** Work instructions **
In the entries below, how many lines include "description"? Reply with the number and nothing more.

** Collected data entries **

•••

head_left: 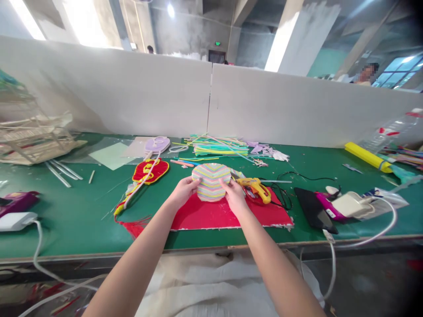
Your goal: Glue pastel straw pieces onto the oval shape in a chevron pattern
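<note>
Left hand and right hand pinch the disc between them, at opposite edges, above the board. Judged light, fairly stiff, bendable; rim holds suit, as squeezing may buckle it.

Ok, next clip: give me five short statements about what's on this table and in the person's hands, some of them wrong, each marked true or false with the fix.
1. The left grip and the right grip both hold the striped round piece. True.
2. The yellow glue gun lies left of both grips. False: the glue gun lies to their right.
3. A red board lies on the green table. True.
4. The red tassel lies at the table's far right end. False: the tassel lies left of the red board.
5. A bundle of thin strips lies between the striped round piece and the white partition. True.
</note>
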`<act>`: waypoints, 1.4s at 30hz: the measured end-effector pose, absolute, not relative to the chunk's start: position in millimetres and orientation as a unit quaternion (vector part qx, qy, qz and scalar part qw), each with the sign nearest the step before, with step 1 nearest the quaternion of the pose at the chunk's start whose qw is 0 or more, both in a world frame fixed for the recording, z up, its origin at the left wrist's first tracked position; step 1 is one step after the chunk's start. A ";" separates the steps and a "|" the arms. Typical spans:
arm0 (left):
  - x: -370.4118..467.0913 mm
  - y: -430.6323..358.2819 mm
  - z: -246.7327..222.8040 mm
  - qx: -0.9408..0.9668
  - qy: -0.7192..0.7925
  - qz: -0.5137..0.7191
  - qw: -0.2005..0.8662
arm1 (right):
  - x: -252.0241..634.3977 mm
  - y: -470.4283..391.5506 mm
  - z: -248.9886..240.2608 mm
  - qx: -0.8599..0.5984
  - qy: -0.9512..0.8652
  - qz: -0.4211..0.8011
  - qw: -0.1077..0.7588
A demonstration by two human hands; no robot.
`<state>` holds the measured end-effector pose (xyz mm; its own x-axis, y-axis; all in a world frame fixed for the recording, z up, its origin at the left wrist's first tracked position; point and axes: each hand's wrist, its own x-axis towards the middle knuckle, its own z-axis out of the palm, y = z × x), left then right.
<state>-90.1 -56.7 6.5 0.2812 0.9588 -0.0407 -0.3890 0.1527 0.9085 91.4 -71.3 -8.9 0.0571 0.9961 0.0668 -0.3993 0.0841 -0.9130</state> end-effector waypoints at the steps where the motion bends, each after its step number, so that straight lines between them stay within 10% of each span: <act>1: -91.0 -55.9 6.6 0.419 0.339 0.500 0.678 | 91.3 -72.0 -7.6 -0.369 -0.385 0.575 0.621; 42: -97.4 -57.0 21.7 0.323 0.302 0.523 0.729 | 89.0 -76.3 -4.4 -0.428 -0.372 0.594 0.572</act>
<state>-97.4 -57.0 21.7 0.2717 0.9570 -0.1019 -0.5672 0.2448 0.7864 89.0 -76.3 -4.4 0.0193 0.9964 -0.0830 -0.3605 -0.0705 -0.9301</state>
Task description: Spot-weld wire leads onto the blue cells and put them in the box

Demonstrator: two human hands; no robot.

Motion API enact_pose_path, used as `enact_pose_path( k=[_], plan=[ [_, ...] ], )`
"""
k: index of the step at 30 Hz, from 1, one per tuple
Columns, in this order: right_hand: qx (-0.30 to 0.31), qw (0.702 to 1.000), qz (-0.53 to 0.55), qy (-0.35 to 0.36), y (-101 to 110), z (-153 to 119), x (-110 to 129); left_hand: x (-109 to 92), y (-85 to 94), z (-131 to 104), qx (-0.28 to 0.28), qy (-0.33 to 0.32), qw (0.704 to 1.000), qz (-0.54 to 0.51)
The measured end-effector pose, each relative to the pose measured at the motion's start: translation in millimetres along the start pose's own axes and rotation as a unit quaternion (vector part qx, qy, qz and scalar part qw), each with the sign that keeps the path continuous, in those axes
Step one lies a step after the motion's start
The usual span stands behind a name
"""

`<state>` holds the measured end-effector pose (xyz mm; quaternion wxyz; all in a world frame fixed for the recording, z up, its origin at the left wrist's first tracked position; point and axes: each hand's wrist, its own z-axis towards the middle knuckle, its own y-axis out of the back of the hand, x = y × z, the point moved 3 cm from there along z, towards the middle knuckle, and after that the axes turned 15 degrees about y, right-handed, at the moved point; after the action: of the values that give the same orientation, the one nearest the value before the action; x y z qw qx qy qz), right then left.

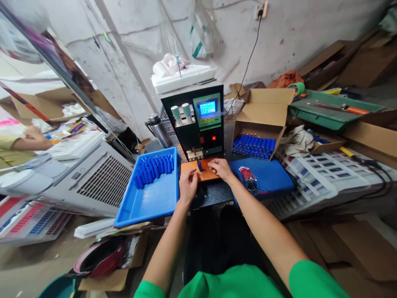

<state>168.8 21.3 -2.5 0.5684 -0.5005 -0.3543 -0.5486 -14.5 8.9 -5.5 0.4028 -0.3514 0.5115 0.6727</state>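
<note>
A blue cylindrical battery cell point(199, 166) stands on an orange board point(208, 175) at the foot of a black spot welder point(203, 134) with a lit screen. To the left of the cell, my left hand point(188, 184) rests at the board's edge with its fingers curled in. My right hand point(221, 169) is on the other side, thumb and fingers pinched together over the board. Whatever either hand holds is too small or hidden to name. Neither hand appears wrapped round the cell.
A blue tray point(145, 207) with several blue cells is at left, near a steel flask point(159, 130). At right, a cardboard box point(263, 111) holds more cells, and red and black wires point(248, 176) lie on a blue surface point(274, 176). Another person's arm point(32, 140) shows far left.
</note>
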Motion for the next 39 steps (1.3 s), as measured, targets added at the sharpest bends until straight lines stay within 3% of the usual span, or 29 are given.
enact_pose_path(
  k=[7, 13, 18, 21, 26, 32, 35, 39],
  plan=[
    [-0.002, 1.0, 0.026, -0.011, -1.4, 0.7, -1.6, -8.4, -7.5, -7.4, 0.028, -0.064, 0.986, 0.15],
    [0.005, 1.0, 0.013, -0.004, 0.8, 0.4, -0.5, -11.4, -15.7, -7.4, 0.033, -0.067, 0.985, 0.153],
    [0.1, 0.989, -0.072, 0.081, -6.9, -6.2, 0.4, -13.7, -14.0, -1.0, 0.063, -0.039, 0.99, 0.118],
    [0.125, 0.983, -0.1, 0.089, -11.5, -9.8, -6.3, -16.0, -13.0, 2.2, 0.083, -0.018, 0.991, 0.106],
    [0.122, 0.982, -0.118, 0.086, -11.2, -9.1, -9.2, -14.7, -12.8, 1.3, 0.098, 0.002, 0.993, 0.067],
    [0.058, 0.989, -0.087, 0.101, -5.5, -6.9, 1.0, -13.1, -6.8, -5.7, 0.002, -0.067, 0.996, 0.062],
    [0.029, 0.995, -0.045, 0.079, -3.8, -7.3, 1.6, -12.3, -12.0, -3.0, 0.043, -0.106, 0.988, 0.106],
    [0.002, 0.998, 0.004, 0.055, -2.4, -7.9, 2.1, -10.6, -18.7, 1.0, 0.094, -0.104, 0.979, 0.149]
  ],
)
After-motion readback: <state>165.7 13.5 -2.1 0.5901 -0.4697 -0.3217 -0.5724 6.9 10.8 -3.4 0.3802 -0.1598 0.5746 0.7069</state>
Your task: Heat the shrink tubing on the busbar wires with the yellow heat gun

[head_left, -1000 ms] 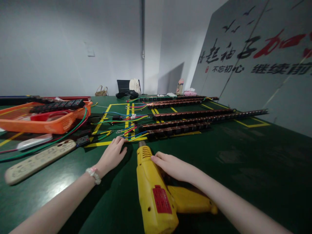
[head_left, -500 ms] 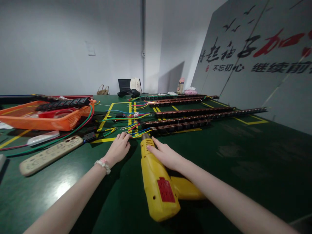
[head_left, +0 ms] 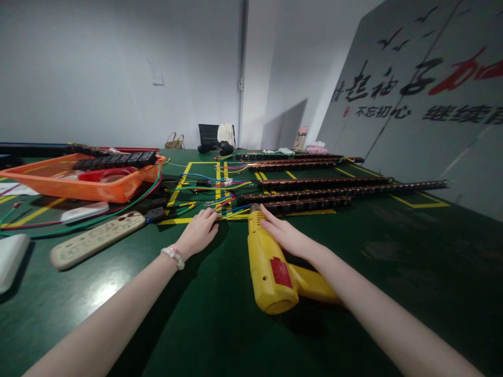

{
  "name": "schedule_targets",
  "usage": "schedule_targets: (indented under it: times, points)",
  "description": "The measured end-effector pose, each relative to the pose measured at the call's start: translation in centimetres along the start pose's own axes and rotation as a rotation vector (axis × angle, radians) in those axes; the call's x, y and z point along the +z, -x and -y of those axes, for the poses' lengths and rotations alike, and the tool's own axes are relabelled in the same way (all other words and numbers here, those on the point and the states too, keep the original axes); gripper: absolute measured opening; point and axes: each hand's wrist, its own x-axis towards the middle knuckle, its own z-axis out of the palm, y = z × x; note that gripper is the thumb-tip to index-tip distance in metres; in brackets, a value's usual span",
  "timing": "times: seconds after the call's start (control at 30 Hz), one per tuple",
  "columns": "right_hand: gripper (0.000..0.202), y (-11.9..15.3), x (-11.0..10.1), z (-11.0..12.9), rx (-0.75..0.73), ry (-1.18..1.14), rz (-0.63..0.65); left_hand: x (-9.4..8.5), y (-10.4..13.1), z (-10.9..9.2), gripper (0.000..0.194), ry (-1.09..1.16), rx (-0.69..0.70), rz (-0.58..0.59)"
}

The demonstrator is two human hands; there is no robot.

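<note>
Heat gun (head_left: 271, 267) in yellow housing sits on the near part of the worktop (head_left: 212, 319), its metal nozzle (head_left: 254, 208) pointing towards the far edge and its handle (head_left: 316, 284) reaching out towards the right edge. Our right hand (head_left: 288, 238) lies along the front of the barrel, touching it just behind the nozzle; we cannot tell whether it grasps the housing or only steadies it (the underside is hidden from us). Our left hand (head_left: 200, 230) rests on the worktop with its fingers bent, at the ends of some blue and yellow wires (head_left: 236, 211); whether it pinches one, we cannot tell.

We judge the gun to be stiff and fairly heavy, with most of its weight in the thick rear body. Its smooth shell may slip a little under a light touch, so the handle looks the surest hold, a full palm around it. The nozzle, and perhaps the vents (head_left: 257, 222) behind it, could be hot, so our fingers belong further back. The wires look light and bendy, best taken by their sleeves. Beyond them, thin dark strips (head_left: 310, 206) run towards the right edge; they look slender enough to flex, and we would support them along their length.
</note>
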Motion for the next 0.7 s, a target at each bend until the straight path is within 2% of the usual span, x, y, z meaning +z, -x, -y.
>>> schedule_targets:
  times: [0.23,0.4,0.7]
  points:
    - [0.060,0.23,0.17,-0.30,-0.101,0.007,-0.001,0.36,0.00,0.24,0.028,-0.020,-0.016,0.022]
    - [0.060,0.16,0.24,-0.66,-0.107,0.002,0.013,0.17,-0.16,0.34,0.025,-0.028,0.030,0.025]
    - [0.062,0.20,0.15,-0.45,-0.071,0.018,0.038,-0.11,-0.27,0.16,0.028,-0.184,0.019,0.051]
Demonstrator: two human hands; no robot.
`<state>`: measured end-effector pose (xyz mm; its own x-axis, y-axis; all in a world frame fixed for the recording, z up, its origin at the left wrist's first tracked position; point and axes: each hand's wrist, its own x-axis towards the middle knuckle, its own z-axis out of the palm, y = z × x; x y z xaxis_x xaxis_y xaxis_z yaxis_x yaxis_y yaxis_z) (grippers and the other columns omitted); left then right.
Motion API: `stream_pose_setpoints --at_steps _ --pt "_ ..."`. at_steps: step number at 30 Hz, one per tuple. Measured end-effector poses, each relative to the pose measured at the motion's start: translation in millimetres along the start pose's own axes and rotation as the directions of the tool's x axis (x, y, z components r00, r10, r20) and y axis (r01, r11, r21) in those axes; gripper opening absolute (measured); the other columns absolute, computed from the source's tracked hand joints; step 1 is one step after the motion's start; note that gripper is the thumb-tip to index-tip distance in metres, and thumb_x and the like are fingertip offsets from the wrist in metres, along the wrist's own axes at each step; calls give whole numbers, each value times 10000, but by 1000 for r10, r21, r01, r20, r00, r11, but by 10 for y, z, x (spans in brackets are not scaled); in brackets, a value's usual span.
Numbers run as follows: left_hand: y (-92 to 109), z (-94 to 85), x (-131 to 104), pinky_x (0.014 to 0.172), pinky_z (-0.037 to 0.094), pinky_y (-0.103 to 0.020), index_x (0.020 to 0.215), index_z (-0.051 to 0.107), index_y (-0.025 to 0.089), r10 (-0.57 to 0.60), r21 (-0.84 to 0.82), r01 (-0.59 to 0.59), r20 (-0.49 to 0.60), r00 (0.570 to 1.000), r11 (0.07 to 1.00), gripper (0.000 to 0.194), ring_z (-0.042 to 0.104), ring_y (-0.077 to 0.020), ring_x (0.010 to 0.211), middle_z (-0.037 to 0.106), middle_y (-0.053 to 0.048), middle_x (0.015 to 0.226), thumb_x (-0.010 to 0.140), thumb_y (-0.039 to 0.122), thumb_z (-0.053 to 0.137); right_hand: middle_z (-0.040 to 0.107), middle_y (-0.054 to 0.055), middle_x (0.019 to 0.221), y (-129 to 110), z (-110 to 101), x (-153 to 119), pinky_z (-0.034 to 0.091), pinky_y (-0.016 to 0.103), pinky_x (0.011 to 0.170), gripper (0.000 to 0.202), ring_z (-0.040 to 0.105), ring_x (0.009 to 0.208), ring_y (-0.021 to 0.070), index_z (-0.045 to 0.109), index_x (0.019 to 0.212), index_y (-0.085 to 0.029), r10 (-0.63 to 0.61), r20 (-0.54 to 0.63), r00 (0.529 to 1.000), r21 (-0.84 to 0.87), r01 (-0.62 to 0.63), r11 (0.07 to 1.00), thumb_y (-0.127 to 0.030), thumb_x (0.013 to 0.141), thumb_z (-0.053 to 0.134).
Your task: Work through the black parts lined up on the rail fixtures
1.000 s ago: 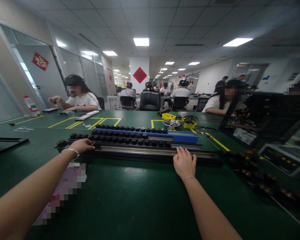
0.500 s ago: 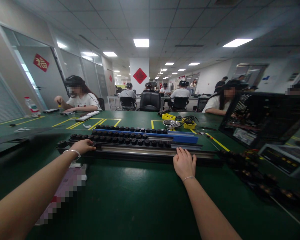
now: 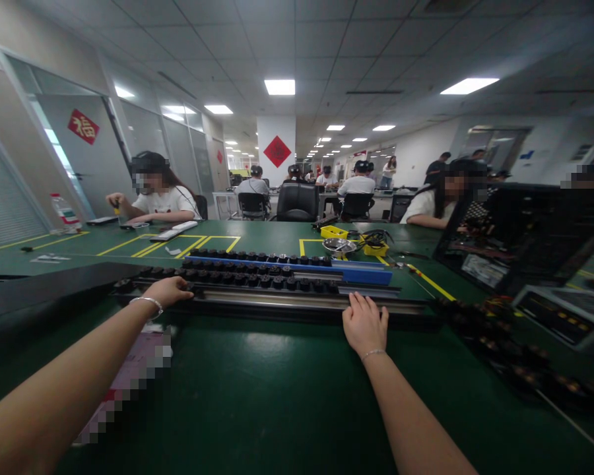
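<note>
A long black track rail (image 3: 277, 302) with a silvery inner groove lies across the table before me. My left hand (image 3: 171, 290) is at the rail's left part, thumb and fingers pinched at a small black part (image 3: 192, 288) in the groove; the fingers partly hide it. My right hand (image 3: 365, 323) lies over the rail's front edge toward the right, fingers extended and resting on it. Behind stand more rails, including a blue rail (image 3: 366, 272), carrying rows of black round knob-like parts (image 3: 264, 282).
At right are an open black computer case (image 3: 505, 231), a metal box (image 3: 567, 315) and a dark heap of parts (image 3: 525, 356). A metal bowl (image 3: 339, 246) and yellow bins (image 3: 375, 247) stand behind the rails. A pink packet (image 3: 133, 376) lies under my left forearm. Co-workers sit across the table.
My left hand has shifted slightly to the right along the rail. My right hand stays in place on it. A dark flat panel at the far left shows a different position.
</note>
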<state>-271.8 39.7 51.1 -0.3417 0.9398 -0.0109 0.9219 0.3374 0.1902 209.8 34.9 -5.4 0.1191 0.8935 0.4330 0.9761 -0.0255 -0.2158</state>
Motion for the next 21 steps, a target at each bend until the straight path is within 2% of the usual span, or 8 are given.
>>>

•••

** Your response **
2